### WORK TASK
Among the lines of the data, copy those that hold "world".

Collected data
-- -- --
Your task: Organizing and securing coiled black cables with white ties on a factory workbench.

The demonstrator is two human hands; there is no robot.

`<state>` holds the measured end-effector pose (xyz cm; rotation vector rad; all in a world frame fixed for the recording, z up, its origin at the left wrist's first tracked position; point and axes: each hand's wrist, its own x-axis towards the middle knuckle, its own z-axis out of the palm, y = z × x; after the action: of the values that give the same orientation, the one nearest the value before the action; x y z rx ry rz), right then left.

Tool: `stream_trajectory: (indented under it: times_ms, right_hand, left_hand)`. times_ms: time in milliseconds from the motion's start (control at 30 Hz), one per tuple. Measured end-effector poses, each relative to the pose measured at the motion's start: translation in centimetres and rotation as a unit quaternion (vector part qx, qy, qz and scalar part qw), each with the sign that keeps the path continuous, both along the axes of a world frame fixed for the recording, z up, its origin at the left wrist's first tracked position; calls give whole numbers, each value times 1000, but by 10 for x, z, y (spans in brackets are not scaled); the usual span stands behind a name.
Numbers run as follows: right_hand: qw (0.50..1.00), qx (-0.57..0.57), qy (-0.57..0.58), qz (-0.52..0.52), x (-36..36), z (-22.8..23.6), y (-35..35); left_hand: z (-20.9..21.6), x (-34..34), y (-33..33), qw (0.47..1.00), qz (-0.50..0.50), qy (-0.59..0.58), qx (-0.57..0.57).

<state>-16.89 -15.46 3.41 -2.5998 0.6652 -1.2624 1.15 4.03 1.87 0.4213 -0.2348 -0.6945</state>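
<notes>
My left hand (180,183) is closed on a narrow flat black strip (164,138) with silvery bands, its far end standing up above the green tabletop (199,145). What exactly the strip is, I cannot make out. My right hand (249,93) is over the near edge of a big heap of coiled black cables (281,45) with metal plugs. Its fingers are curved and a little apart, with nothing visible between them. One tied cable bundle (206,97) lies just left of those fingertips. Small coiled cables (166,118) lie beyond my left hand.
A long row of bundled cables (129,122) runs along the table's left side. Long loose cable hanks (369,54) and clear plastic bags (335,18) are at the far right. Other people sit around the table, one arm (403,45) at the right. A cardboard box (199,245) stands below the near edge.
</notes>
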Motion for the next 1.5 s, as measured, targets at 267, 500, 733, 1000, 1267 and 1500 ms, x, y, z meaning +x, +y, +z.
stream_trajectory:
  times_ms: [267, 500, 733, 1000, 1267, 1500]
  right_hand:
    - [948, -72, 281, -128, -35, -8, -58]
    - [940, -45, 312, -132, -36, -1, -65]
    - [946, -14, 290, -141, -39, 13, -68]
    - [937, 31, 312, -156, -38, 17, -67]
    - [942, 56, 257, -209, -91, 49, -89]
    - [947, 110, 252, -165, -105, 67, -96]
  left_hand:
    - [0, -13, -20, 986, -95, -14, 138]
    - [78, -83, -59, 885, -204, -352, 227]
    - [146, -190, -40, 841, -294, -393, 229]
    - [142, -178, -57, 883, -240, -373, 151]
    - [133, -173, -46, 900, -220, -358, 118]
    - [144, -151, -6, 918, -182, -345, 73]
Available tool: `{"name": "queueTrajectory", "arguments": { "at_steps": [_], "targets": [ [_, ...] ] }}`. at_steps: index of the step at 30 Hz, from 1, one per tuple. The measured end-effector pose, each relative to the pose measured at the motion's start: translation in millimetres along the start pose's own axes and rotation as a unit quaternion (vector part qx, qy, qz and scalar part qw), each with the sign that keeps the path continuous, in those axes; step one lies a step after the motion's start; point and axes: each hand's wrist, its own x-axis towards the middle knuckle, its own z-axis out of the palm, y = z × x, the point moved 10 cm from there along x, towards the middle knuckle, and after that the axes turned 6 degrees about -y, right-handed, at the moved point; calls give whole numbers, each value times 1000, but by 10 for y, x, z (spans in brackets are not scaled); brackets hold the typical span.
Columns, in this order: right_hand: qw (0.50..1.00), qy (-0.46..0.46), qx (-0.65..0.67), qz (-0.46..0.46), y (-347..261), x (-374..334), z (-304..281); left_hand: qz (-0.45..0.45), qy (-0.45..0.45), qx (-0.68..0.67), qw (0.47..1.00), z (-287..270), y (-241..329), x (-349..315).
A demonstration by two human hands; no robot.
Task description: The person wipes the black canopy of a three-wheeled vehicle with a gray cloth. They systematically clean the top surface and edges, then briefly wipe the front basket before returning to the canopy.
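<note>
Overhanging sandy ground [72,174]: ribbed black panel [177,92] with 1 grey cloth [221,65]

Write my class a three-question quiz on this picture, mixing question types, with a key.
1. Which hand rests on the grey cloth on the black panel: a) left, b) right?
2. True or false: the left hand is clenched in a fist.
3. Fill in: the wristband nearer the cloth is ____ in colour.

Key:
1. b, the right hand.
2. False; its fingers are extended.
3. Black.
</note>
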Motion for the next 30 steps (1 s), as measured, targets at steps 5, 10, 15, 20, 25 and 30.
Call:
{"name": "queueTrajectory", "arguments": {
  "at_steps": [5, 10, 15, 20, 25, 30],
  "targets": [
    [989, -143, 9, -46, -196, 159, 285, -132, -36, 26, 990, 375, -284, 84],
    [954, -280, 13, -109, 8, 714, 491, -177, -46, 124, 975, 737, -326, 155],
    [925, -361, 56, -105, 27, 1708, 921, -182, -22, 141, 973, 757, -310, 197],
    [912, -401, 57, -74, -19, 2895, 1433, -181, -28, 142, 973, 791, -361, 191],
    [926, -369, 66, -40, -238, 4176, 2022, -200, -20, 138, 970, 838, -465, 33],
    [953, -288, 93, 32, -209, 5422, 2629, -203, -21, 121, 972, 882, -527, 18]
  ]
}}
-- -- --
### EXERCISE OUTPUT
`<state>` holds the measured end-effector pose (xyz cm; rotation vector rad; all in a world frame fixed for the recording, z up, its origin at the left wrist's first tracked position; point and axes: each hand's wrist, its own x-axis towards the middle knuckle, its own z-axis out of the palm, y = z × x; after the action: of the values that give the same orientation, the one nearest the value before the action; x y z rx ry rz), right then left.
Tool: `stream_trajectory: (indented under it: times_ms, right_hand, left_hand)`. times_ms: time in milliseconds from the motion's start (control at 30 Hz), one per tuple. Measured end-effector poses, each relative to the pose measured at the motion's start: translation in centimetres and rotation as a unit quaternion (vector part qx, qy, qz and scalar part qw), each with the sign that keeps the path continuous, both along the axes of a world frame fixed for the recording, z up, its origin at the left wrist's first tracked position; calls give whole numbers, each value times 1000, but by 10 for x, z, y (spans in brackets are not scaled); the usual span stands behind a name.

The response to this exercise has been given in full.